Inoltre, grazie all’estensione dei trattamenti per il sostegno dei figli ai nuclei che
in precedenza non ne beneficiavano perché incapienti o non lavoratori dipendenti, il 20 per cento più povero delle famiglie riesce a conseguire un ulteriore miglioramento della posizione.

IL CARDINE DI TUTTE LE RIFORME FISCALI

Che dire, quindi? Che queste misure periodiche di aggiustamento, presentate come “riduzione delle tasse”, sono state divorate dal fiscal drag, a cui sono bastati un paio di anni di shock inflazionistico per bruciare un decennio di incrementi nominali. Le cose sono andate meglio per l’assegno unico per i figli, ma ricordiamo che queste sono voci che entrano nel bilancio dello stato come “prestazioni sociali in denaro”, il cui peso è inesorabilmente aumentato negli ultimi anni.

Inoltre, come detto, occorre considerare che queste modifiche alle curve di aliquota nominale sono state in prevalenza conseguite a deficit, quindi sono un ulteriore mattone al collo del paese. L’introduzione di un meccanismo di indicizzazione integrale di scaglioni d’imposta, detrazioni e deduzioni, che già un quindicennio addietro indicavo come “riforma” fiscale cardine di tutte le altre (oltre alla lotta allo svuotamento Irpef, che da allora è solo peggiorato), sarebbe comunque risultato costoso, visto che i governi si servono del fiscal drag per accumulare risorse fiscali.
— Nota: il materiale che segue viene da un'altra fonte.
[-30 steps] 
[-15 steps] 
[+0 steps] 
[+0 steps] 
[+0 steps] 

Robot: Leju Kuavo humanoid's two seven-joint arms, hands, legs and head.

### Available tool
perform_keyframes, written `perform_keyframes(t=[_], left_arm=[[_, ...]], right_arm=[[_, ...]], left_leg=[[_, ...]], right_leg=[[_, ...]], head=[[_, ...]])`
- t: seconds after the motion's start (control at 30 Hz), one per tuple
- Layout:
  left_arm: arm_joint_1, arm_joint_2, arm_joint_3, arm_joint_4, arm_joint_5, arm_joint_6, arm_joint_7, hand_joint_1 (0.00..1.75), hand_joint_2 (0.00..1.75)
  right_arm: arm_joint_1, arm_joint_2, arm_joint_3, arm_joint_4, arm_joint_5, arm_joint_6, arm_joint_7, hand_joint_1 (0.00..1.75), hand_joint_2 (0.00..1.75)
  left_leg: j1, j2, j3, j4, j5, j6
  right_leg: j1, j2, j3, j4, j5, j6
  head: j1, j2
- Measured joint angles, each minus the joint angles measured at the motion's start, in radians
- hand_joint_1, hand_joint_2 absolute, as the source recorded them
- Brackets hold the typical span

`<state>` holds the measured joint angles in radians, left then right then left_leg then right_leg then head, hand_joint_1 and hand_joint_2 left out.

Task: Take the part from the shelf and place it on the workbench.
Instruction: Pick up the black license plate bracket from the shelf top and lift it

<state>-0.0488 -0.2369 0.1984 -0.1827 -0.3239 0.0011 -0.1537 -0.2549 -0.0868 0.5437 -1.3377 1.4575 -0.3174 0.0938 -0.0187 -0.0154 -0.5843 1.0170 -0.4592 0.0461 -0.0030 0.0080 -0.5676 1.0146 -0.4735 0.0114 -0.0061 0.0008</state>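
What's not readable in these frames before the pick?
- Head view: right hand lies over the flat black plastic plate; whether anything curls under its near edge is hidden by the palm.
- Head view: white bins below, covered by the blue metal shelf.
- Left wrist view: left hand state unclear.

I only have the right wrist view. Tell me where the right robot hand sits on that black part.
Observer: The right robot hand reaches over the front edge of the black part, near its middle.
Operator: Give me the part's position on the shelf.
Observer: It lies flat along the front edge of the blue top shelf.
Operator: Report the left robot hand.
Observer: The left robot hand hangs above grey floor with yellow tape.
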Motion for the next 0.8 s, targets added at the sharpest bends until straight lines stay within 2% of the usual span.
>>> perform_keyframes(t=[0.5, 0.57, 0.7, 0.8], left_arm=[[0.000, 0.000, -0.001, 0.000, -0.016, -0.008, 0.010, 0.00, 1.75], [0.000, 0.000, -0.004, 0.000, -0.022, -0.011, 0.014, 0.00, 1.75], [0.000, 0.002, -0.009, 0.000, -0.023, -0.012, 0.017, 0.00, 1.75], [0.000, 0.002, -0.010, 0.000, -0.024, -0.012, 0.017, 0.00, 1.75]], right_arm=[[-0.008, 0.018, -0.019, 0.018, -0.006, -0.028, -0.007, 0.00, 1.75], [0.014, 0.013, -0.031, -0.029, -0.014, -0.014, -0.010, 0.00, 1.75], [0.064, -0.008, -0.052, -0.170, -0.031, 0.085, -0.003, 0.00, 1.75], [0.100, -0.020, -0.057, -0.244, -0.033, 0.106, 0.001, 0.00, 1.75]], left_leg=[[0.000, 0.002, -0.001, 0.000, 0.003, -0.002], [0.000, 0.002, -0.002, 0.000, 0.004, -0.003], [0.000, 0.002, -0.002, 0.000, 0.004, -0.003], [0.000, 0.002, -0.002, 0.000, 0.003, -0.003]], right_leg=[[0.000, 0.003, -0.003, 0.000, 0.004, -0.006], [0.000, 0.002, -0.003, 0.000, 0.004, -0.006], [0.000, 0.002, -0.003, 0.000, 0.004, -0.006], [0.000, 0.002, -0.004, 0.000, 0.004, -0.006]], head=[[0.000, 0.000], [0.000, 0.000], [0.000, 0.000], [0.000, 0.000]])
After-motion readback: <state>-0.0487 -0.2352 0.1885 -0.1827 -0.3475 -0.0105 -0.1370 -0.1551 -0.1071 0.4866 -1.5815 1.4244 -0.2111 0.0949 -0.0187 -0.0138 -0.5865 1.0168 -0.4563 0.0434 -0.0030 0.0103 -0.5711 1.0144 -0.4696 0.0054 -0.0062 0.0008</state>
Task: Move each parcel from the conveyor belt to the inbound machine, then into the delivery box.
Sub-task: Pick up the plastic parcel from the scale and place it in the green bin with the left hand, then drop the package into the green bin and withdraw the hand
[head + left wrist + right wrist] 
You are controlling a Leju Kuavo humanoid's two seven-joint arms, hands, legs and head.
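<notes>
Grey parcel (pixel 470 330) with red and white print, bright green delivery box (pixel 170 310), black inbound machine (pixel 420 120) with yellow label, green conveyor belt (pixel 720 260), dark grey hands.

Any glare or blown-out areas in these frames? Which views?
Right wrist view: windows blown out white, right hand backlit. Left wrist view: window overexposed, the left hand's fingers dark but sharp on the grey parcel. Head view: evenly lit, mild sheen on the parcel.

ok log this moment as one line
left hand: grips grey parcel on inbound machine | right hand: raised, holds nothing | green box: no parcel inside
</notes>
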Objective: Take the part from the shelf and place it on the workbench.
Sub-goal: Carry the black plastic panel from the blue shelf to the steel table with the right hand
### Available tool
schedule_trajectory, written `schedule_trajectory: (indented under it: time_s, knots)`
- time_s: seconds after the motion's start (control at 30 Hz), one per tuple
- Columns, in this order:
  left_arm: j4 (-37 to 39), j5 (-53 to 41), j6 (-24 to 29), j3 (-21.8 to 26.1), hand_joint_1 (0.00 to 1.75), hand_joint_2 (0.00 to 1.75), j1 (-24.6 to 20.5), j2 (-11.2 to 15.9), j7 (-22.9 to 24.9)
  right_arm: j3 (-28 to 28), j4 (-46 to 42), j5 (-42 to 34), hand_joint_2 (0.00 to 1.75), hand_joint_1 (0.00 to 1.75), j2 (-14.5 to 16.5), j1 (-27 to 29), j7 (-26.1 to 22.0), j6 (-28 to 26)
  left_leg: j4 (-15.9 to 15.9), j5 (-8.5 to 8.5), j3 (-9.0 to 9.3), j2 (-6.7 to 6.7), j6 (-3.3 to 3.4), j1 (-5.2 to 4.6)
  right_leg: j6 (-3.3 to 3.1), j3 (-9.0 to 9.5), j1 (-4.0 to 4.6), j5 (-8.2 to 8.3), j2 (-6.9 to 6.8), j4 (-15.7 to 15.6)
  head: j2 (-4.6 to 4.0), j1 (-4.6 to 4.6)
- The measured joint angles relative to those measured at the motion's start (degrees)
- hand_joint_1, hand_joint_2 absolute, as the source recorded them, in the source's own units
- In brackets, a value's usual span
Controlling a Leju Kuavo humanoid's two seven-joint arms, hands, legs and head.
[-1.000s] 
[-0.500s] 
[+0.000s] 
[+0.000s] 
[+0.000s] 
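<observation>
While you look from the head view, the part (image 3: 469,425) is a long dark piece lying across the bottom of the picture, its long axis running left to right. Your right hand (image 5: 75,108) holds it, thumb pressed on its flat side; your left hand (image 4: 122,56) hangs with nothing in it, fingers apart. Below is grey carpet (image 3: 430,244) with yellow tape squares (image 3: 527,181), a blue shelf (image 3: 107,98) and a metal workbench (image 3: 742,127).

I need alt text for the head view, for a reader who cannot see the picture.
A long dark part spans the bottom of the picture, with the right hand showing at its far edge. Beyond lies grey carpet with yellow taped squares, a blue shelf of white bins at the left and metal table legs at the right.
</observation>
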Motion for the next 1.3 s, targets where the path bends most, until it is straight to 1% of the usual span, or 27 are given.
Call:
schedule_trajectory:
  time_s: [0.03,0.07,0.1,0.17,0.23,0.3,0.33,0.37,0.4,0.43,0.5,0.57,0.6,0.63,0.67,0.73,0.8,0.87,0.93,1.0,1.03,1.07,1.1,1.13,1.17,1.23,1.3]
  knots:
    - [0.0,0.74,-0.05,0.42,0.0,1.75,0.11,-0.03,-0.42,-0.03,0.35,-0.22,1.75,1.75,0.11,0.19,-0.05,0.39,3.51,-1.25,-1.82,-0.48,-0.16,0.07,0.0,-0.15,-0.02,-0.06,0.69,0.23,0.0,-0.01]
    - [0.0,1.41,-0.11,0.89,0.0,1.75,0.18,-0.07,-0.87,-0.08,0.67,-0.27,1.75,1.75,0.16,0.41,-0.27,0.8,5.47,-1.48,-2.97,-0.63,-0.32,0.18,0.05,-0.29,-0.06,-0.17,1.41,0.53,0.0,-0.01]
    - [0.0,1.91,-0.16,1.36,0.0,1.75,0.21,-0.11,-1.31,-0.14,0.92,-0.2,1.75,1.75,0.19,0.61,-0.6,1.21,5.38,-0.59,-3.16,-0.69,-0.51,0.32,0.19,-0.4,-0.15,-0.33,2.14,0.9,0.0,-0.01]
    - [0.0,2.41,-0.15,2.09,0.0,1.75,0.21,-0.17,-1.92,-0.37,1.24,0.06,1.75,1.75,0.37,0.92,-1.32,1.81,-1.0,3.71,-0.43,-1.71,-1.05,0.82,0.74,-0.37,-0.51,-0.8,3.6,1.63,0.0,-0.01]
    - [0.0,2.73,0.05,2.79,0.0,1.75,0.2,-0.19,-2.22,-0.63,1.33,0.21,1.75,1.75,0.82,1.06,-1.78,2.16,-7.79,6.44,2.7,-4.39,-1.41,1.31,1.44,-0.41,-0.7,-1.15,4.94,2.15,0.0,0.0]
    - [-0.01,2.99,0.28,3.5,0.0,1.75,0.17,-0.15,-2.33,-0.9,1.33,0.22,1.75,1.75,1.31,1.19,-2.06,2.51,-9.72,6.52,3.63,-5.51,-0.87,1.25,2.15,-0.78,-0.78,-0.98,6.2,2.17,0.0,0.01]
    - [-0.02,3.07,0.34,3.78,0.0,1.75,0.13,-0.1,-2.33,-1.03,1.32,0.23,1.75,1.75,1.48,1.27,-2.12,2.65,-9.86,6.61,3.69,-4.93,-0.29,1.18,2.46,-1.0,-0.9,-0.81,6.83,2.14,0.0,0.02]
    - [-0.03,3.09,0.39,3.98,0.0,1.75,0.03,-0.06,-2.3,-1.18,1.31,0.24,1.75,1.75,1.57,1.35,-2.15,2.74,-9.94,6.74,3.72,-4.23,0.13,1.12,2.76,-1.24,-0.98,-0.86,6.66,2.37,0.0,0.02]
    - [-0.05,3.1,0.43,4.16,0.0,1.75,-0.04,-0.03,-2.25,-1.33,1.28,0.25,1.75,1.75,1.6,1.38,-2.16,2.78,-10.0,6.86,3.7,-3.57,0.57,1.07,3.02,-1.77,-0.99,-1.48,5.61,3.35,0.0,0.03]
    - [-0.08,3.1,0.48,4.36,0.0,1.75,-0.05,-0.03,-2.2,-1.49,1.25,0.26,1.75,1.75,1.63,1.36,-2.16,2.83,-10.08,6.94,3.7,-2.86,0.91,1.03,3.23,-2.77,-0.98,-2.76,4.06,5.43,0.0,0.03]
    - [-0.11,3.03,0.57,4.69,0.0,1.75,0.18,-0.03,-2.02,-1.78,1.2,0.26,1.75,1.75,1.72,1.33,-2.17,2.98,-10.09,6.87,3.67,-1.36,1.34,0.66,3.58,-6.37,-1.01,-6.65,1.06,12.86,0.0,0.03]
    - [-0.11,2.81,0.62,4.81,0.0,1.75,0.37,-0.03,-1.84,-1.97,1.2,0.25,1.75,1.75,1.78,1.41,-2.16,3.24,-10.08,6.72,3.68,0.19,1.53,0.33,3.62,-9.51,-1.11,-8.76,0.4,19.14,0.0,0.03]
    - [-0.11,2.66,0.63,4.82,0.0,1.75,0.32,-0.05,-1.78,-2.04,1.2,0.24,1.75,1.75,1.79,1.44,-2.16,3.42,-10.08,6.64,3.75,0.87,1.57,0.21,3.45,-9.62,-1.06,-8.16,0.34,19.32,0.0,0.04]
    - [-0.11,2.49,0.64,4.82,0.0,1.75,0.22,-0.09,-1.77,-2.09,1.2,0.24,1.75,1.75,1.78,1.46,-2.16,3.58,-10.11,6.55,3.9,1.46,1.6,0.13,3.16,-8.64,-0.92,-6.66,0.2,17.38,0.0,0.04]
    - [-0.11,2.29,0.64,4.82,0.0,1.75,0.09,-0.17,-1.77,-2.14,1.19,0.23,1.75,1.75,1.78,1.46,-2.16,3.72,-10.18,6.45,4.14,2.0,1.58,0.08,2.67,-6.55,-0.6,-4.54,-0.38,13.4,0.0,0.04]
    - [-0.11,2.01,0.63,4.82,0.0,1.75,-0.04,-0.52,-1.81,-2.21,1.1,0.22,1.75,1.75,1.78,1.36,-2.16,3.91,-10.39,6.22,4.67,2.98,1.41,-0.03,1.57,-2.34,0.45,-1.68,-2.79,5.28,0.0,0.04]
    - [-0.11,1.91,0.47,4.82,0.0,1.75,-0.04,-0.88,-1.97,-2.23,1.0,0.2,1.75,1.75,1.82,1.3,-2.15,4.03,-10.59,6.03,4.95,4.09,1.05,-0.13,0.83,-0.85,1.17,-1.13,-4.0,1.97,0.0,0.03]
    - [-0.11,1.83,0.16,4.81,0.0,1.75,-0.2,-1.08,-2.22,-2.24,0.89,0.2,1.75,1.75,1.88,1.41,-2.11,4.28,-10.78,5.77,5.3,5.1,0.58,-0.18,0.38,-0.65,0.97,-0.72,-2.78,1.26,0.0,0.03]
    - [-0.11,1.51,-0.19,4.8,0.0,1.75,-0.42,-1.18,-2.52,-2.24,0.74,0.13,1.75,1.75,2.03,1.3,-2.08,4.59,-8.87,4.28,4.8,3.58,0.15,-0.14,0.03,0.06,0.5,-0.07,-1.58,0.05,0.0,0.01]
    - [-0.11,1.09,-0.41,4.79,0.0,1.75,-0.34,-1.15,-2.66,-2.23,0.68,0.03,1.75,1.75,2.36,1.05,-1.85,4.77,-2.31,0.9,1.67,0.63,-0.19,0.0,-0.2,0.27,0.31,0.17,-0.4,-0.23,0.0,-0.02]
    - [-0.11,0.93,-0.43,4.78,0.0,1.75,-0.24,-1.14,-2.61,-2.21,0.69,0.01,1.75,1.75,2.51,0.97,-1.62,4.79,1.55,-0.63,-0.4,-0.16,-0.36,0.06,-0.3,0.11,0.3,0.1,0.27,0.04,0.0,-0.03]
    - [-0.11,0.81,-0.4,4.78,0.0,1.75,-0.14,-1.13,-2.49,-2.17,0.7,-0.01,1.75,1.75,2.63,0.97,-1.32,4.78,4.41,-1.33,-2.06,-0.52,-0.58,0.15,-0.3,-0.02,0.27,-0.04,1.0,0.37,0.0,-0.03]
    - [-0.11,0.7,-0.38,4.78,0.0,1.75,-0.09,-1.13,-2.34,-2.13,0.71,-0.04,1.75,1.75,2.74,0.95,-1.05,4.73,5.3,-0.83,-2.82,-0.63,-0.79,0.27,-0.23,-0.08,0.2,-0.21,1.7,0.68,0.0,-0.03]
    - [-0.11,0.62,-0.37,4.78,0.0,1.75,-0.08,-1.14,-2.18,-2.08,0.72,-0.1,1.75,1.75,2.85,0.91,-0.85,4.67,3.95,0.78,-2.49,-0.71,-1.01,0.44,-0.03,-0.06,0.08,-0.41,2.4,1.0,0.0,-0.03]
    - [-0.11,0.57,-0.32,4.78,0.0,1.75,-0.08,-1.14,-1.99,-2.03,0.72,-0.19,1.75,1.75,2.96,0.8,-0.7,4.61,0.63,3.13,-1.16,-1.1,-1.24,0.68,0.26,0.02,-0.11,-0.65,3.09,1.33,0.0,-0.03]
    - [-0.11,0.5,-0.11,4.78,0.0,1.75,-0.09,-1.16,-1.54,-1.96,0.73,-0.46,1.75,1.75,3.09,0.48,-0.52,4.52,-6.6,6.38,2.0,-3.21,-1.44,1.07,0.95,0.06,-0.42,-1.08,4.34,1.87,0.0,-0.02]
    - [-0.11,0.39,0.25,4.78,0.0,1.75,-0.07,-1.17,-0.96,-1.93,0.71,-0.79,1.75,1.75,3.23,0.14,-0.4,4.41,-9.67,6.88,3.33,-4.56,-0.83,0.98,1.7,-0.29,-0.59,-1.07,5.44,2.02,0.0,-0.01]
Vedasi anche l’uso del tutto patologico fatto dagli ultimi governi conservatori britannici. Salvo poi rilasciare qualche manciata di soldi in prossimità di scadenze elettorali e dire che “abbiamo ridotto le tasse” (vero, Sunak e Hunt?)

Soprattutto, e mi ripeto: usare la leva fiscale o parafiscale per aumentare i soldi in tasca a lavoratori in un sistema la cui produttività stagna da tempo immemore è una strategia di lento suicidio. Altro motivo per fare una approfondita riflessione sulla struttura della contrattazione collettiva. Ma che ve lo dico a fare?

P.S. A quanti obietteranno: “sì, ma non è stata aumentata l’Irpef ai redditi più alti”. La risposta è una sola: provate a verificare da quale reddito nominale parte l’aliquota marginale massima italiana, e da dove invece quelle francesi, tedesca, britannica. Oppure, verificate quale è l’aliquota Irpef di questi paesi in corrispondenza di 50 mila euro, la soglia da cui parte la nostra aliquota marginale massima del 43 per cento e poi ne riparliamo, d’accordo?

  • Aggiornamento del 20 giugno: anche la presidente dell’Ufficio parlamentare di bilancio fa notare, pacatamente e sommessamente, che forse per proteggere e migliorare il potere d’acquisto dei lavoratori gli sgravi fiscali e contributivi non appaiono lo strumento più idoneo.